By contrast, the Cobb Great Hall at the Wharton Center in East Lansing seats 2,500 people. Whartons Concert Auditorium seats 3,763. And chances are, you couldn‘t stage a credible Broadway production at our opera house on par with Wicked; that sort of thing requires a specially-designed theater with trapdoors, a fly space, and actors whizzing around on cables and such.
It seems more likely that Traverse City would get the lesser acts with a high-culture bent, which we already have in spades at Interlochen and the Dennos Museum Center.
Acts like the Shaolin Warriors, Itzhak Perlman, The Nutcracker, Preservation Hall Jazz Band, Irving Berlins White Christmas musical, and the Moscow Festival Ballets production of Coppelia. Ho-hum... Zzzz...
Excuse me for falling asleep here, but those acts -- which are on Whartons roster for the next few months -- are the exact same snoozy fare we‘ve come to expect from Interlochen during the off season. Been there, done that, seen em all a dozen times.
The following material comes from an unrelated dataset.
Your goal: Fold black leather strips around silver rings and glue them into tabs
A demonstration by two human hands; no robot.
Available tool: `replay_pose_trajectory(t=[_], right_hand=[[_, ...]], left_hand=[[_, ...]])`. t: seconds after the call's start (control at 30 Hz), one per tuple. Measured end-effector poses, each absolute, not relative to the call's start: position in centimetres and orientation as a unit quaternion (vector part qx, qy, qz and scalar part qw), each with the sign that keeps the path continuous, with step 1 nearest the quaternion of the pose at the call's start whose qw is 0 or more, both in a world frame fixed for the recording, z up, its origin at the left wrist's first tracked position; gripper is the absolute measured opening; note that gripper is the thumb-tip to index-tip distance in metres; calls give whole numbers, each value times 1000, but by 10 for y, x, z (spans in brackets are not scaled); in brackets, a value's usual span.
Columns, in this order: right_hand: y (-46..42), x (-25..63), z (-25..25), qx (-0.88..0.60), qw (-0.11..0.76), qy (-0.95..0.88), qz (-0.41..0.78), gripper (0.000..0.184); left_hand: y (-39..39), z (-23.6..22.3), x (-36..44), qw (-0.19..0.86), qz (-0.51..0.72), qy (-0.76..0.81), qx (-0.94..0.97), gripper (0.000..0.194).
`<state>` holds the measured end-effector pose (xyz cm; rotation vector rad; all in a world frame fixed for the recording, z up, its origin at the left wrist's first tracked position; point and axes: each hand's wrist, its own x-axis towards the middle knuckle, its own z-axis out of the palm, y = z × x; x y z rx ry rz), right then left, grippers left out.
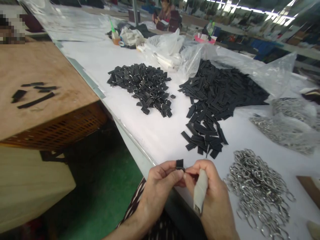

They are worthy acts, and they have their place (at Interlochen), but are they what Traverse
City needs to inject a lively sense of energy and excitement
Currently, theres a huge controversy about the recent
Umphreys McGee jam band show that was held at the opera house a few weeks ago. The concert-goers scuffed up the floor with their dancing and some of them were reportedly overserved. But no arrests were made and the show was widely regarded as the best of the year by opinion-makers in this town.
That show from Porterhouse Productions also brought more than 700 young adult professionals downtown, filling restaurants, stores and nightclubs. For the moment, at least, TC really was the sort of Cool City that our state aspires to.
You know: a city that is so cool and compelling that it attracts new businesses, young professionals and jobs, generating a lively downtown and a great place to live.
Those young adults in their early 20s are the future of our downtown and of the City Opera House. It would be a grave mistake to turn that crowd away simply to facilitate a management contract, because brother, Irving Berlins White Christmas isn‘t going to cut it with the people who are shaping Northern Michigans future.